My wife and I planned on going to Rio de Janeiro Brazil for Carnival in 2025, so I got my IARP license and took some radio equipment along.
Equipment: Everything but the DC power bank was packed into a hard-ish case from Amazon (meant for sunglasses). It's claimed to be 9.6 x 7.3 x 2.75 inches; so 193 cubic inches of radio junk. Amazon Link. In it, 2 QRP-Labs QDXs; one for 40-15m, another for 10/12m. This gave me about 3.5-5w out depending on the band. I also took an Emtech ZM-2 tuner, and a 35 foot wire and 17 foot counterpoise. I had a 20m/10m EFHW I built from K6ARK components as a backup, a 2.8” screen NanoVNA as well as 2 sections of coax, 12 and 20 ft, and some miscellaneous accoutrements.
All packed up!I was staying at a family member's recently purchased penthouse apartment, and only had a vague idea of what I could do for antennas as far as access, etc.

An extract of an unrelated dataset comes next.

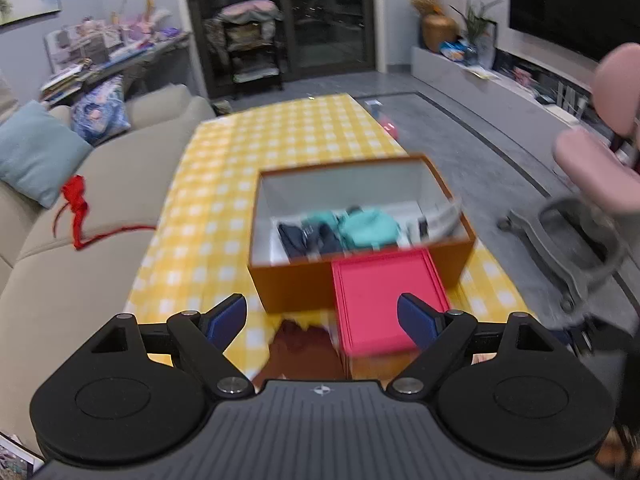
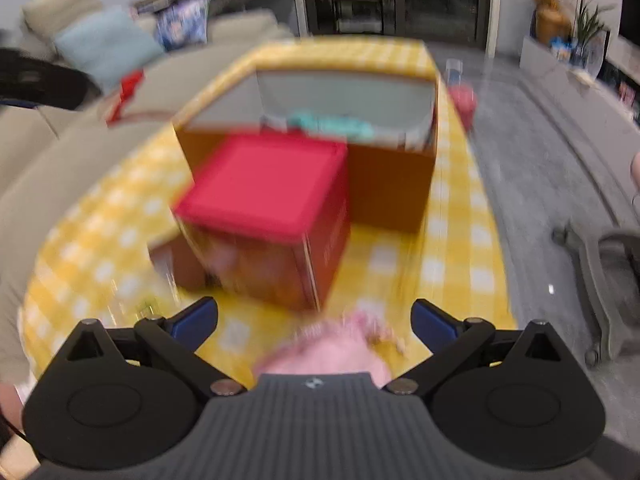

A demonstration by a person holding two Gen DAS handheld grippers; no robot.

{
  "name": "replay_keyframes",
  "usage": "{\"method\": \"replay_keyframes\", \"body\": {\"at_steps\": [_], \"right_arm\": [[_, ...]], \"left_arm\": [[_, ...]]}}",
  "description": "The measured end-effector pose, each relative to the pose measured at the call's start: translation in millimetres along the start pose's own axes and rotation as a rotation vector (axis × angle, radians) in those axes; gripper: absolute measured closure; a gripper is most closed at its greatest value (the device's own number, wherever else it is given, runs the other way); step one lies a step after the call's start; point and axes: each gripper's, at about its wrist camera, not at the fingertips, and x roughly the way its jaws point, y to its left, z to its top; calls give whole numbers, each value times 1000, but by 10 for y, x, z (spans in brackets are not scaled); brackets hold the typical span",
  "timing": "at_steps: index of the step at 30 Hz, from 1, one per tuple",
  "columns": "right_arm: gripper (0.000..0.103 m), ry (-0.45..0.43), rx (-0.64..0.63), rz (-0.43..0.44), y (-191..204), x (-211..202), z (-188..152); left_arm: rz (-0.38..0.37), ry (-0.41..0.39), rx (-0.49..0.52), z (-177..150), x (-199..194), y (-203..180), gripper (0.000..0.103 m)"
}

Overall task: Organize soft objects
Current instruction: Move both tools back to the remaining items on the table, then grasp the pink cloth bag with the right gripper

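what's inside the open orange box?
In the orange box: a teal soft item, dark navy ones, and something pale at the right end, too blurred to identify. The near wall hides the floor closest to camera.

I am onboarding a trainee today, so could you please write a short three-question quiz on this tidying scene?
1. True or false: the left gripper is shut on a sock.
2. Which colours are the soft items lying in the brown box? A) teal and dark navy B) white and orange C) purple and green
3. What pale thing lies on the checked tablecloth just in front of the right gripper?

Key
1. False: both grippers are open and empty.
2. A: the teal item lies beside the dark navy item.
3. A pink soft item, too blurred to identify further.
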Motion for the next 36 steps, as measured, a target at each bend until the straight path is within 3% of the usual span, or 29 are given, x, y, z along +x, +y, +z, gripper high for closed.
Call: {"method": "replay_keyframes", "body": {"at_steps": [4,8,12,15,20,25,30,32,36], "right_arm": [[3,123,72,-43,-56,369,-222],[3,191,36,-117,59,649,-354],[3,187,19,-172,138,734,-348],[3,196,-3,-185,171,809,-347],[5,192,-1,-117,56,625,-358],[36,239,65,-38,-109,577,-353],[63,276,46,13,-86,600,-375],[95,272,52,33,-104,592,-374],[99,196,46,41,-142,403,-298]], "left_arm": [[-54,58,-18,-416,131,88,3],[-94,67,2,-829,203,132,3],[-158,60,-22,-1056,254,243,3],[-148,69,-42,-1112,347,299,3],[-158,96,-72,-1137,396,345,3],[-128,104,-75,-1159,407,356,3],[-124,122,-89,-1168,450,395,3],[-118,130,-93,-1175,465,405,3],[-114,134,-99,-1181,472,432,3]]}}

We ended up getting on the roof of this 11 story building, with varying roof tops. (This took a ladder climb, and then shimmying across some corrugated cement board roofing that had boards on it to spread weight out), up to the concrete cap that held the building's lightning rod and about 1/2 dozen broken TV antennas. I stuck the end of my 35 foot random wire under a brick, and we threw the other end to an apartment balcony, over the rooftop of the apartment I was staying in.
On the balcony, I set up my ZM-2 tuner on a chair, and dangled the 17 ft counterpoise down the side of the building. This balcony was BLAZING in the sun, so coax was snaked inside for operating, and the ZM-2 baked outside.

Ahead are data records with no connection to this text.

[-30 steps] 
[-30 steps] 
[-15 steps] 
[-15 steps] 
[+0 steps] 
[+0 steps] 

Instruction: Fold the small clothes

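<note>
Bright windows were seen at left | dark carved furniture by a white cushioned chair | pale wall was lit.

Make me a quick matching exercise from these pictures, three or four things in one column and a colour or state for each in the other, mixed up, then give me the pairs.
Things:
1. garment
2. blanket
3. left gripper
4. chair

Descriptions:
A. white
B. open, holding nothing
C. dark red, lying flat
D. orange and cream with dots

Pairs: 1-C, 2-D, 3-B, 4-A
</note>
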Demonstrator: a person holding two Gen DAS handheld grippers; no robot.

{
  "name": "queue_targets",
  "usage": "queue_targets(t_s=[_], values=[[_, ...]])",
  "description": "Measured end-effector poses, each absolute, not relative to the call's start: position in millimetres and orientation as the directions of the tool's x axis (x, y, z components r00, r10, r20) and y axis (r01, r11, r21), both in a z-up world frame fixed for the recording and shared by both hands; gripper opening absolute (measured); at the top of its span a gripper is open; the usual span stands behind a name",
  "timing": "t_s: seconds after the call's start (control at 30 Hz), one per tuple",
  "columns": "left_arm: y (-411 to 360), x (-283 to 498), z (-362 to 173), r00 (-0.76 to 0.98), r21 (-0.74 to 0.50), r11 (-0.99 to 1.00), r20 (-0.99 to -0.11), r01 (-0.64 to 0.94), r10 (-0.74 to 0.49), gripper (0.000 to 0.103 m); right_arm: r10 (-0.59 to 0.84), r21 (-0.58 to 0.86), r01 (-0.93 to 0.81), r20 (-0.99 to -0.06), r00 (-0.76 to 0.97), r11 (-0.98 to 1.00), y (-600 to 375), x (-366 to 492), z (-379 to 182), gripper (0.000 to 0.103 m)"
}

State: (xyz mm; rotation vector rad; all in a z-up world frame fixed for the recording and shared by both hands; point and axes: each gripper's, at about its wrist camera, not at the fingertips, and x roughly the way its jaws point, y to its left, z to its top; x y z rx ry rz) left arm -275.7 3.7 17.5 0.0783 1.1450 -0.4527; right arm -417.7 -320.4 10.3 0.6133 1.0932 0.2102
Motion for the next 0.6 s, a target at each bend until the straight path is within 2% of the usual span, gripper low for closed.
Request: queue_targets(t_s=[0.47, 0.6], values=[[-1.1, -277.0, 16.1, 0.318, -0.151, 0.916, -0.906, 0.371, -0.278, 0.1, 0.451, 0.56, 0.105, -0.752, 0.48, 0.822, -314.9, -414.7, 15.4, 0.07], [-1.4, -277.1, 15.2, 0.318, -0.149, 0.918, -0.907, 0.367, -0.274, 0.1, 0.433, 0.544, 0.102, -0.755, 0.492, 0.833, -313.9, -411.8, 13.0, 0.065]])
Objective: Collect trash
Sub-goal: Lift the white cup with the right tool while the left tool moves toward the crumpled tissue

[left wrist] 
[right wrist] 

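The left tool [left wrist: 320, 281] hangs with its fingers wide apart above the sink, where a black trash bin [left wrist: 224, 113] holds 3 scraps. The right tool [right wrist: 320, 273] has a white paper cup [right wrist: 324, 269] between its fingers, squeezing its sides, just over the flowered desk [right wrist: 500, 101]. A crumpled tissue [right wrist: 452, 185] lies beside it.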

The ZM-2 allowed me to operate on all bands (40-10m) without any wire adjustments, and having the tuner at the antenna end of the coax for a random wire works well enough. RFI didn’t seem too bad on 20m on up there, but there may have been some desense, due to nearby cell towers and such, I'm not sure.
I was able to operate here and there in the afternoons and early evenings some of the days we were there; totaling about 7 hours over 6 days in late February and early March. I really worked for contacts, netting only 42 total; a VERY slow rate for FT8! Receive activity seemed fairly limited, and my transmit propagation directions seemed fairly limited as well. I suspect I had hills/mountains blocking things, as PSK reporter showed some interesting cutoffs in my signals. (FWIW: I tried transmitting 20m WSPR once, but NO one picked it up. Wild.) On the other hand, across the ocean into Africa, I seemed to get into OK, with no real hills blocking my signal in that direction. I had contacts in Namibia, Nigeria, and St Helena Island.
Results: While it took some effort, and I wasn’t radiating many watts, especially with my coax losing 1-1.5 db....it WAS a success. I mean, I flew the radio equipment 7000 miles away, had everything I needed to operate, and was successful with 42 contacts in 16 countries/DX entities, on 4 continents. Overall, that IS a win.
What did I learn, what would I do differently again? Not sure it was worth taking 2 QDXs, but didn’t know if I’d be operating daytime, nighttime, etc. Next time, I think I could get away with just 10/12m operation. Now that I’ve seen the setup, I think I could come up with a bit of a better antenna solution, too. I also think more watts would help, too. I could certainly not reach all of the few stations I was hearing, ones that I think I would have been able to with more power.
An interesting experience overall, and certainly learned some things to keep in mind for future portable/travel operations...and the whole experience got me more interested in doing more travel and portable operating.